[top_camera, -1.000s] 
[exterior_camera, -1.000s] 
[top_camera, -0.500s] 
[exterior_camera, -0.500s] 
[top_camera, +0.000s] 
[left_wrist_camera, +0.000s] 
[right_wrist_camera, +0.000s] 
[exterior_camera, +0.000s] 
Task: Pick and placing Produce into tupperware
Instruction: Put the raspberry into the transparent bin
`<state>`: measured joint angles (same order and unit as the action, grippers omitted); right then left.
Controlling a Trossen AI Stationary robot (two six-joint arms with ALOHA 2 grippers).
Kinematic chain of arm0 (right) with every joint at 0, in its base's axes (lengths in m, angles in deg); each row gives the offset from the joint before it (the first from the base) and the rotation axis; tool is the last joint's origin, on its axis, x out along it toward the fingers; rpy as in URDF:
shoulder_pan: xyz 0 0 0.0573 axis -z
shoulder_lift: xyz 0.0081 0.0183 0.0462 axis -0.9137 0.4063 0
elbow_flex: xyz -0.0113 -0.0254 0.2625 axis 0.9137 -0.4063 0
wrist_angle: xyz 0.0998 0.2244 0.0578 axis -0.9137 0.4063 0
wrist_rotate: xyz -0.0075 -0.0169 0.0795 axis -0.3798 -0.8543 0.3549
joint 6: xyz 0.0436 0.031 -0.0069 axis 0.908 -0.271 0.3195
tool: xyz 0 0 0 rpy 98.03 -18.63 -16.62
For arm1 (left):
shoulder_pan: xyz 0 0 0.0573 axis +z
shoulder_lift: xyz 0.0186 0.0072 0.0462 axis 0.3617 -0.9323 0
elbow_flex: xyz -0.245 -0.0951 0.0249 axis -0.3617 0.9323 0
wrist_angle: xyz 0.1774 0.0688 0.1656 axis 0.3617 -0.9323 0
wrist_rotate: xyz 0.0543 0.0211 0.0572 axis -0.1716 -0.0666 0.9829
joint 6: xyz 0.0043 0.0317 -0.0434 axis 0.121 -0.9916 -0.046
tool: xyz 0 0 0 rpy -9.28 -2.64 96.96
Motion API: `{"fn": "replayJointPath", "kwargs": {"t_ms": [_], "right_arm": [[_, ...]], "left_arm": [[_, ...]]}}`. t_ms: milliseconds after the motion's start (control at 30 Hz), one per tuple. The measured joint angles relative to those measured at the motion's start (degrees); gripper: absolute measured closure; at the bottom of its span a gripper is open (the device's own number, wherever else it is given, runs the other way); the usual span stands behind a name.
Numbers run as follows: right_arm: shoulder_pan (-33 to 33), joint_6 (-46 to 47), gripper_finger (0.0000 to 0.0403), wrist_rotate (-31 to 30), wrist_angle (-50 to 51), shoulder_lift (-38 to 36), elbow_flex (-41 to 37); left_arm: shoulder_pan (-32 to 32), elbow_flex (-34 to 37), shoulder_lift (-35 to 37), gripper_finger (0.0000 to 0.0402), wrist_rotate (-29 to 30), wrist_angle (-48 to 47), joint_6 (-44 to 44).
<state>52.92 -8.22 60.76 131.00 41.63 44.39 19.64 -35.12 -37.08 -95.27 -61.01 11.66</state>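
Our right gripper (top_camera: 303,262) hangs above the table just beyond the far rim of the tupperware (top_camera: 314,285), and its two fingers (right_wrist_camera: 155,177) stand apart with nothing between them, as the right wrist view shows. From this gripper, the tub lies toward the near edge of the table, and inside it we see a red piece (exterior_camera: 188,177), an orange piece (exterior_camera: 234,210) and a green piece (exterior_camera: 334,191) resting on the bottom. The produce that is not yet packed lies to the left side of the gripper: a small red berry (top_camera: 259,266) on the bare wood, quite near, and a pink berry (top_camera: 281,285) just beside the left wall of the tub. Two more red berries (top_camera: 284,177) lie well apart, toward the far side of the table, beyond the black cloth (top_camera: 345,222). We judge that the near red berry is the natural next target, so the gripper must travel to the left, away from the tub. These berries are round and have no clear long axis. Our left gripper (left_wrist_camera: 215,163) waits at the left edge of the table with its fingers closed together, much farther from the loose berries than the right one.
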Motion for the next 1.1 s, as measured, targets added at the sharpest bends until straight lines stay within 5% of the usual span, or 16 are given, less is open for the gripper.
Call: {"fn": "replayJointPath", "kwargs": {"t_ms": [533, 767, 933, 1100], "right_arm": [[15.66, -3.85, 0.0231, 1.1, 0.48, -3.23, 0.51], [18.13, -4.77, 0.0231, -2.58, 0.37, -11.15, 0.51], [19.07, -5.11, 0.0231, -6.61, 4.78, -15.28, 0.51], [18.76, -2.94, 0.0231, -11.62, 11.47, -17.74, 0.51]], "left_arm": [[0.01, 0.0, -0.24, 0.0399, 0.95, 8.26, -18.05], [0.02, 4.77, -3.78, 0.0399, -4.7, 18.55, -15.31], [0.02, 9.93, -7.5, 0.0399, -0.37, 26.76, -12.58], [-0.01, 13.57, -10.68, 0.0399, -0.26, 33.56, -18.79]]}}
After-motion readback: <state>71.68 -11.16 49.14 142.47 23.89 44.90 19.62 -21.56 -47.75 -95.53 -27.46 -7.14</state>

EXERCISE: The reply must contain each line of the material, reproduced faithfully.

SOLVED EXERCISE:
[top_camera, -1.000s] 
[exterior_camera, -1.000s] 
[top_camera, -0.500s] 
[exterior_camera, -0.500s] 
[top_camera, +0.000s] 
[left_wrist_camera, +0.000s] 
[right_wrist_camera, +0.000s] 
[exterior_camera, +0.000s] 
Task: Pick and placing Produce into tupperware
Instruction: Put the raspberry into the transparent bin
`<state>`: measured joint angles (same order and unit as the action, grippers omitted); right then left.
Controlling a Trossen AI Stationary robot (two six-joint arms with ALOHA 2 grippers).
Kinematic chain of arm0 (right) with every joint at 0, in its base's axes (lengths in m, angles in deg); each row gives the offset from the joint before it (the first from the base) and the rotation axis; tool is the last joint's origin, on its axis, x out along it toward the fingers; rpy as in URDF:
shoulder_pan: xyz 0 0 0.0573 axis -z
shoulder_lift: xyz 0.0081 0.0183 0.0462 axis -0.9137 0.4063 0
elbow_flex: xyz -0.0113 -0.0254 0.2625 axis 0.9137 -0.4063 0
wrist_angle: xyz 0.0998 0.2244 0.0578 axis -0.9137 0.4063 0
wrist_rotate: xyz -0.0075 -0.0169 0.0795 axis -0.3798 -0.8543 0.3549
joint 6: xyz 0.0436 0.031 -0.0069 axis 0.908 -0.271 0.3195
tool: xyz 0 0 0 rpy 98.03 -18.63 -16.62
For arm1 (left):
shoulder_pan: xyz 0 0 0.0573 axis +z
shoulder_lift: xyz 0.0186 0.0072 0.0462 axis 0.3617 -0.9323 0
elbow_flex: xyz -0.245 -0.0951 0.0249 axis -0.3617 0.9323 0
wrist_angle: xyz 0.1774 0.0688 0.1656 axis 0.3617 -0.9323 0
wrist_rotate: xyz 0.0543 0.0211 0.0572 axis -0.1716 -0.0666 0.9829
joint 6: xyz 0.0043 0.0317 -0.0434 axis 0.121 -0.9916 -0.046
tool: xyz 0 0 0 rpy -9.28 -2.64 96.96
Motion API: `{"fn": "replayJointPath", "kwargs": {"t_ms": [_], "right_arm": [[_, ...]], "left_arm": [[_, ...]]}}`. t_ms: milliseconds after the motion's start (control at 30 Hz), one per tuple. The measured joint angles relative to those measured at the motion's start (degrees); gripper: absolute measured closure; at the bottom of its span a gripper is open (the device's own number, wherever else it is given, runs the other way); the usual span stands behind a name.
Numbers run as follows: right_arm: shoulder_pan (-33 to 33), joint_6 (-46 to 47), gripper_finger (0.0000 to 0.0403), wrist_rotate (-31 to 30), wrist_angle (-50 to 51), shoulder_lift (-38 to 36), elbow_flex (-41 to 37); left_arm: shoulder_pan (-32 to 32), elbow_flex (-34 to 37), shoulder_lift (-35 to 37), gripper_finger (0.0000 to 0.0402), wrist_rotate (-29 to 30), wrist_angle (-48 to 47), joint_6 (-44 to 44).
<state>52.92 -8.22 60.76 131.00 41.63 44.39 19.64 -35.12 -37.08 -95.27 -61.01 11.66</state>
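Our right gripper (top_camera: 303,262) hangs above the table just beyond the far rim of the tupperware (top_camera: 314,285), and its two fingers (right_wrist_camera: 155,177) stand apart with nothing between them, as the right wrist view shows. From this gripper, the tub lies toward the near edge of the table, and inside it we see a red piece (exterior_camera: 188,177), an orange piece (exterior_camera: 234,210) and a green piece (exterior_camera: 334,191) resting on the bottom. The produce that is not yet packed lies to the left side of the gripper: a small red berry (top_camera: 259,266) on the bare wood, quite near, and a pink berry (top_camera: 281,285) just beside the left wall of the tub. Two more red berries (top_camera: 284,177) lie well apart, toward the far side of the table, beyond the black cloth (top_camera: 345,222). We judge that the near red berry is the natural next target, so the gripper must travel to the left, away from the tub. These berries are round and have no clear long axis. Our left gripper (left_wrist_camera: 215,163) waits at the left edge of the table with its fingers closed together, much farther from the loose berries than the right one.
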Motion for the next 1.1 s, as measured, targets added at the sharpest bends until straight lines stay within 5% of the usual span, or 16 are given, less is open for the gripper.
Call: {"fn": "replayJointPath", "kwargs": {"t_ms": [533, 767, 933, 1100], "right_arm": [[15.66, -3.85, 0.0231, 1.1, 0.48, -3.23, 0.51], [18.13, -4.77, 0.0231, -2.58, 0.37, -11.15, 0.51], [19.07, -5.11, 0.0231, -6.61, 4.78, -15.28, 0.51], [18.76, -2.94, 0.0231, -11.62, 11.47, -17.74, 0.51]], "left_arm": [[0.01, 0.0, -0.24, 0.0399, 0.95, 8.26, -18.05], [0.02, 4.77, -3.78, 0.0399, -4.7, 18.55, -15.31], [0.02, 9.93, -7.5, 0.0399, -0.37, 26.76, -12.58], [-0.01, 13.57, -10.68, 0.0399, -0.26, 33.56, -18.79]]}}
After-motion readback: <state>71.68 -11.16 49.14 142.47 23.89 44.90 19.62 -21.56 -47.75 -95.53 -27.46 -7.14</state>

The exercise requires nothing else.